**What you need to do**
Retype, exactly as they appear below, the lines between the line holding "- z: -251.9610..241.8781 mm" and the line holding "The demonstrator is", both ends included.

**Records for this exercise**
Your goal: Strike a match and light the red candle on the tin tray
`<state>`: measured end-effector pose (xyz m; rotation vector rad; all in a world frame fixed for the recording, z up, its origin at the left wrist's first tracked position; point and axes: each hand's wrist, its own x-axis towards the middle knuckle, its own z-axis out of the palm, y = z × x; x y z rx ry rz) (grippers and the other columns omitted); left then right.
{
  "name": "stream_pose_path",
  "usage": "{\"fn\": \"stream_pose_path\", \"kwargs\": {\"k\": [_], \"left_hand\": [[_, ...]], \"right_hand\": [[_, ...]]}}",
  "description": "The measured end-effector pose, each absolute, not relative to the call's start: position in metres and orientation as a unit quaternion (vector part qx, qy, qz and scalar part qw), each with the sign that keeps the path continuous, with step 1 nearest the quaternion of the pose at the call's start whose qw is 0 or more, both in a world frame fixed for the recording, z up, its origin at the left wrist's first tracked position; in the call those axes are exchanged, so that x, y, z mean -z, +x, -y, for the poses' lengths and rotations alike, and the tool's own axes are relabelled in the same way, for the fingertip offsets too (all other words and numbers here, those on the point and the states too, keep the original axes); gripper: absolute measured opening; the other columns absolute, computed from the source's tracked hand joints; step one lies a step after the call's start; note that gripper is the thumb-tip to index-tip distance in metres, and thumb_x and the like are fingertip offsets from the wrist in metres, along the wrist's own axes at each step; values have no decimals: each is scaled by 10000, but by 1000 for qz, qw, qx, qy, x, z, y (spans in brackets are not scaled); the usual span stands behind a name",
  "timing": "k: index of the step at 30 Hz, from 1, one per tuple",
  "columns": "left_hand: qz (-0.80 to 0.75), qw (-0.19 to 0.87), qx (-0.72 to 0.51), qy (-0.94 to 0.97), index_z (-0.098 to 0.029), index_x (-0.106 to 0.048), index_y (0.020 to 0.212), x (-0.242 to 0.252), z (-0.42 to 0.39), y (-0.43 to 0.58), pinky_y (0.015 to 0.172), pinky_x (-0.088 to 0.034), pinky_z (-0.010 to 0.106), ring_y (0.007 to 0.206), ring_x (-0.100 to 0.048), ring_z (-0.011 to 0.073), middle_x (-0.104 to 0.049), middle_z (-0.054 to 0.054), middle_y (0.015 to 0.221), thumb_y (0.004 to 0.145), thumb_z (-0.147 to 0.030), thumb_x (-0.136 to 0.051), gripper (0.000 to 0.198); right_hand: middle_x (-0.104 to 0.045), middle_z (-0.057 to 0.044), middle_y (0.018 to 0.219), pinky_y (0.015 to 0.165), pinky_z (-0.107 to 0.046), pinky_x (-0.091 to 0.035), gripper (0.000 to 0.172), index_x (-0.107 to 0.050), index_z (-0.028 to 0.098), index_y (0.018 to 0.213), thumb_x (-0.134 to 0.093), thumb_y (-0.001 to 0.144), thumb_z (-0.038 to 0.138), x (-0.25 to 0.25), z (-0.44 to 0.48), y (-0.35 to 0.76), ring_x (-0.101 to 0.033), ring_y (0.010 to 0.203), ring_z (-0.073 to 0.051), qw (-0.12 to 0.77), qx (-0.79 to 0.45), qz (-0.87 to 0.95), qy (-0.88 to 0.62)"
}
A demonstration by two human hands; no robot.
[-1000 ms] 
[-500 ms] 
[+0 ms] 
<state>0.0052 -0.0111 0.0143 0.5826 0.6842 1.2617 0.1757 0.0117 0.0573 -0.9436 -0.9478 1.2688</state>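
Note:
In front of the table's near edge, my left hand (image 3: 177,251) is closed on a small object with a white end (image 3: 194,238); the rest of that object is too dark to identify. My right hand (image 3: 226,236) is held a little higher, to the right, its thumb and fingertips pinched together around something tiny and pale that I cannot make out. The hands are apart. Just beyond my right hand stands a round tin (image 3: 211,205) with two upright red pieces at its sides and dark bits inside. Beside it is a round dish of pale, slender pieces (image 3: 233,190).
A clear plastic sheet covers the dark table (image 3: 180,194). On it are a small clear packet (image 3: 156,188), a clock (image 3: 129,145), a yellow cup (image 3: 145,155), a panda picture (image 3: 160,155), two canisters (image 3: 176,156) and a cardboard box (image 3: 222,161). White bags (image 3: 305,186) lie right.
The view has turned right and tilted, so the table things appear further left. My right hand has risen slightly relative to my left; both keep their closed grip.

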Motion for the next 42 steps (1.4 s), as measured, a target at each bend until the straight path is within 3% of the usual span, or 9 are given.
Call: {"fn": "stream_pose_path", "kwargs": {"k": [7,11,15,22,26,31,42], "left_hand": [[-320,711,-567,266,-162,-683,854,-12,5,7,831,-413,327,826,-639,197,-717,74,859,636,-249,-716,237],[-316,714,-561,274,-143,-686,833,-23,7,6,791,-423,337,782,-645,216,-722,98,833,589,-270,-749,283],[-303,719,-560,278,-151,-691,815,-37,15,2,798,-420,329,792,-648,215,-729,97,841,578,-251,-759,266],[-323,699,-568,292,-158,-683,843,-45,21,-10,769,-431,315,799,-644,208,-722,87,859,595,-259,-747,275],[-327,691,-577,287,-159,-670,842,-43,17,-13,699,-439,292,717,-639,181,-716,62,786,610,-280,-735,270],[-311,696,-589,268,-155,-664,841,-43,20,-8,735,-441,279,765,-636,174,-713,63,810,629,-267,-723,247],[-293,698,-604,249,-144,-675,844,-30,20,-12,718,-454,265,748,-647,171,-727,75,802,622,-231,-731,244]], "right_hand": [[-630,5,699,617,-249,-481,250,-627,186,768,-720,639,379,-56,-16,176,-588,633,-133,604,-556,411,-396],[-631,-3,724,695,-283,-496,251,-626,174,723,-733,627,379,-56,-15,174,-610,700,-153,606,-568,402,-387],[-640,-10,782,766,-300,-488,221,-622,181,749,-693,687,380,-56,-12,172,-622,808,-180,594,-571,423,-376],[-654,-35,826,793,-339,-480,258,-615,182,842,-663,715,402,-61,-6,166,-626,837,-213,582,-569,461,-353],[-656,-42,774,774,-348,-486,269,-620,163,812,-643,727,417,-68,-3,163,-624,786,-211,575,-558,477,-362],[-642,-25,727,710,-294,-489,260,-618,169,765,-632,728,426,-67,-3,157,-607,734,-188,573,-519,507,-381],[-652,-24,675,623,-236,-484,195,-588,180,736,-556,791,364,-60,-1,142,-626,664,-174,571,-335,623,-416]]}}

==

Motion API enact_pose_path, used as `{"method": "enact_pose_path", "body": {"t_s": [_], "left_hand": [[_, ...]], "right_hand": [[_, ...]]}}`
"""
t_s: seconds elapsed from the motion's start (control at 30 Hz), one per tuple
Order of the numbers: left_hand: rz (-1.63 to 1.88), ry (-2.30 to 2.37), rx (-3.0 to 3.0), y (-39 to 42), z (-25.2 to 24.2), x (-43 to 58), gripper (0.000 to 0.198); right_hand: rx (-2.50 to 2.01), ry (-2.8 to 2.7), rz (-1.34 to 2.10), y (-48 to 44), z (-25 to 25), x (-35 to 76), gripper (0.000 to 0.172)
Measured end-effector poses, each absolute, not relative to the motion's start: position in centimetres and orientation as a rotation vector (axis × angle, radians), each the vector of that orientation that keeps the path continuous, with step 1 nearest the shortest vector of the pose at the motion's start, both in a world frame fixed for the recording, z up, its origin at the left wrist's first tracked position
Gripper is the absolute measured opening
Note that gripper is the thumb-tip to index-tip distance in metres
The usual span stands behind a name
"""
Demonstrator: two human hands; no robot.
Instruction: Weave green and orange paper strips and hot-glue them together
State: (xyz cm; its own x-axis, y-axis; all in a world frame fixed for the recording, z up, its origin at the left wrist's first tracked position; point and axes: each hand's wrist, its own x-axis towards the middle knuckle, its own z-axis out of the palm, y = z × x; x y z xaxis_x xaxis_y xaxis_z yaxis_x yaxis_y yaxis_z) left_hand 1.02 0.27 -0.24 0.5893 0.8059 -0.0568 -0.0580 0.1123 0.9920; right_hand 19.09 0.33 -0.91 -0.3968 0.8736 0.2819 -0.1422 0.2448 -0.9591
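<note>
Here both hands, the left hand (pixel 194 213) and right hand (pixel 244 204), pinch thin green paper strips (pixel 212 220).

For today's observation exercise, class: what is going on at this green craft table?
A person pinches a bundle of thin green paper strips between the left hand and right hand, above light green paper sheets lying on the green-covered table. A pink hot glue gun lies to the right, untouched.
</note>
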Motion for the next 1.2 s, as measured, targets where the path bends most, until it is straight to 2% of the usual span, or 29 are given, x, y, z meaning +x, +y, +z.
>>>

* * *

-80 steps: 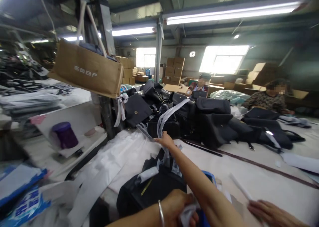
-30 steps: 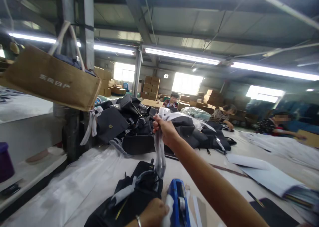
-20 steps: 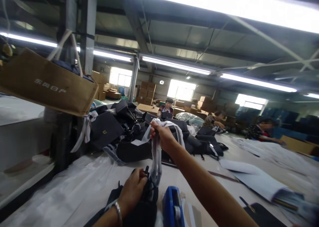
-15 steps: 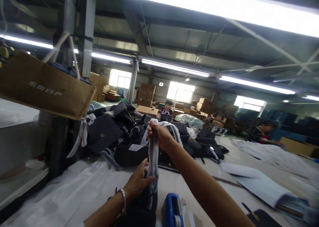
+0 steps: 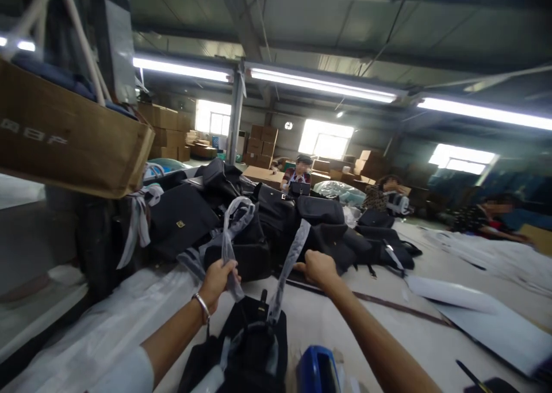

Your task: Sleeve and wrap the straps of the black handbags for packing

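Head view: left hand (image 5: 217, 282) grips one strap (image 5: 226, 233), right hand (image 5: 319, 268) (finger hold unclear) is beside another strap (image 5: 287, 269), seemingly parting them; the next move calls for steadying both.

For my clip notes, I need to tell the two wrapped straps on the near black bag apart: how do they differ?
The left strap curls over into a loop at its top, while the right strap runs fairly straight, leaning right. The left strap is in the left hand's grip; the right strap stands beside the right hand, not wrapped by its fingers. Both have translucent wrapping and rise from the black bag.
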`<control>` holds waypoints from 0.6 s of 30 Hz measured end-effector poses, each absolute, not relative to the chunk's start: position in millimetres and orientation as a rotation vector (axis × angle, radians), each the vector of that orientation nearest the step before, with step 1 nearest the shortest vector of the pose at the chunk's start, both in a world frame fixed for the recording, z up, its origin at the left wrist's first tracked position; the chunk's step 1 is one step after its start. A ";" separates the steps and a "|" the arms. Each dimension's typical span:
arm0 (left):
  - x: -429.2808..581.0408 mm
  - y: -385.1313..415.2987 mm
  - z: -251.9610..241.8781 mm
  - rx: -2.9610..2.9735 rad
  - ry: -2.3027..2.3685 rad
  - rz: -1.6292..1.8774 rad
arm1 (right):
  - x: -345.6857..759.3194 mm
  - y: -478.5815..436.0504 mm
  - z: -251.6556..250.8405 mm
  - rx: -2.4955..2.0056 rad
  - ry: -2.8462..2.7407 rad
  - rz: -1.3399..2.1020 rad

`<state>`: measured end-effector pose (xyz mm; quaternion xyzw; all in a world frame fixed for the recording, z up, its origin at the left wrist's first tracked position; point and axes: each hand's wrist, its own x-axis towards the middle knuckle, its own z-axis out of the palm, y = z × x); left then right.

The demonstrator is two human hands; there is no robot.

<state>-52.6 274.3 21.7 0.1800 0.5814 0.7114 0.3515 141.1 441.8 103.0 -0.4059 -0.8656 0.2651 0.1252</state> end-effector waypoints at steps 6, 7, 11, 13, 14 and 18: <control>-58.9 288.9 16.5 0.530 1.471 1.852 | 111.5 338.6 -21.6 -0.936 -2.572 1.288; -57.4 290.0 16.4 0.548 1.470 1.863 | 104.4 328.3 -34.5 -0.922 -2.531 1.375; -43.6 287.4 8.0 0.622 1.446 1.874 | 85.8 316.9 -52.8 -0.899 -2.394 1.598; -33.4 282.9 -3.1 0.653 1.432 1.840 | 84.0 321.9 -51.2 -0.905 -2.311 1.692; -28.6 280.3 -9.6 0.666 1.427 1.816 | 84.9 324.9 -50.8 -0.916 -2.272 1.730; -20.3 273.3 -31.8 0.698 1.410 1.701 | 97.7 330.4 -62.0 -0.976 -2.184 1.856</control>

**Exercise response**
  - z: -251.9610..241.8781 mm
  - rx: -2.9610..2.9735 rad
  - ry: -2.3027..2.3685 rad
  - rz: -1.6292..1.8774 rad
arm1 (right):
  - x: -345.6857..759.3194 mm
  - y: -478.5815..436.0504 mm
  - z: -251.6556..250.8405 mm
  - rx: -2.4955..2.0056 rad
  - ry: -2.8462..2.7407 rad
  - rz: -1.3399..2.1020 rad

`<state>`: measured end-effector pose (xyz mm; quaternion xyzw; all in a world frame fixed for the recording, z up, its origin at the left wrist's first tracked position; point and axes: each hand's wrist, its own x-axis towards the middle knuckle, its own z-axis out of the palm, y = z × x); left then right.

The demonstrator is two human hands; there is no robot.

That is the entire output.